**TASK DIRECTIONS**
The lines from the start of the data through the line with "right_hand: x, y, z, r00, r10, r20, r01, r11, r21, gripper" are to be returned verbatim; all later lines are to be omitted.
:::
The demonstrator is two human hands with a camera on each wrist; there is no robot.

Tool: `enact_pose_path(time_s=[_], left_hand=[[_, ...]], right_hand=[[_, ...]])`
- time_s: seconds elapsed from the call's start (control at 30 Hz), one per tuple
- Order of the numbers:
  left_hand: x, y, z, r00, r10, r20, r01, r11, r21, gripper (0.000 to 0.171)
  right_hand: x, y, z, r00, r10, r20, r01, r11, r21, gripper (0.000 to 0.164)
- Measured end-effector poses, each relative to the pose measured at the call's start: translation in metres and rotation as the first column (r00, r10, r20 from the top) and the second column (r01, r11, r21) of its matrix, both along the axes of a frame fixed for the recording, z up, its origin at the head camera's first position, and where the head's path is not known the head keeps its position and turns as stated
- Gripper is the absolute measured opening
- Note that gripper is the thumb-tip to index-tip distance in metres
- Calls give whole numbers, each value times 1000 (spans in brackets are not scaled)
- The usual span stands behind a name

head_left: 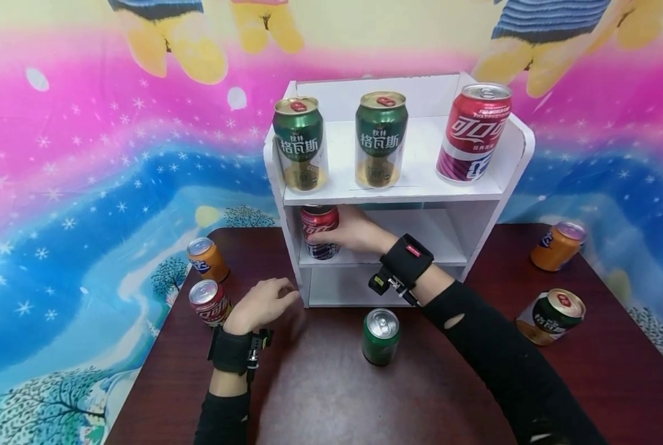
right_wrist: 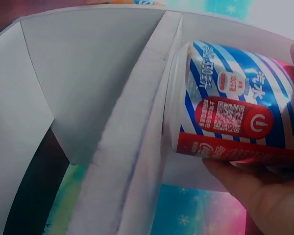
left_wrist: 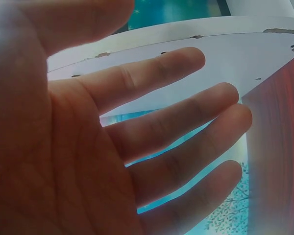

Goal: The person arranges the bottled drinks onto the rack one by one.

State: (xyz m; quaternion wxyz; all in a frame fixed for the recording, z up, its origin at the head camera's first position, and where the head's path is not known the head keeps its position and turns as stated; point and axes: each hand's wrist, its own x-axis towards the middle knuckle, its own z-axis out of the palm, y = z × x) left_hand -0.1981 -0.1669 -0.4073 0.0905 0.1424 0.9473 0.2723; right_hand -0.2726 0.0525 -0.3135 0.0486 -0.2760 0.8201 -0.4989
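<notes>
Grips a red can in the right hand; holds the left hand loosely spread. Likely feels stiff, slick, dentable: best gripped mid-body.

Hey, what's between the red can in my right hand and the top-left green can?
The white top shelf separates the red can from the green can, as the head view shows.

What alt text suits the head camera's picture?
A person's right hand grips a red can at the middle shelf of a white rack with three cans on top. The empty left hand is over a table holding more cans.
</notes>
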Motion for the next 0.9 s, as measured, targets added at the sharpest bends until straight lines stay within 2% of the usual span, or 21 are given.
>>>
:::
**WRITTEN RESPONSE**
The demonstrator is two human hands with a camera on each wrist; there is no robot.

Tool: `enact_pose_path(time_s=[_], left_hand=[[_, ...]], right_hand=[[_, ...]])`
- time_s: seconds elapsed from the call's start (control at 30 Hz), one per tuple
- Order of the numbers:
  left_hand: x, y, z, r00, r10, r20, r01, r11, r21, gripper (0.000 to 0.171)
  right_hand: x, y, z, r00, r10, r20, r01, r11, r21, gripper (0.000 to 0.164)

This exercise has been worked through to completion.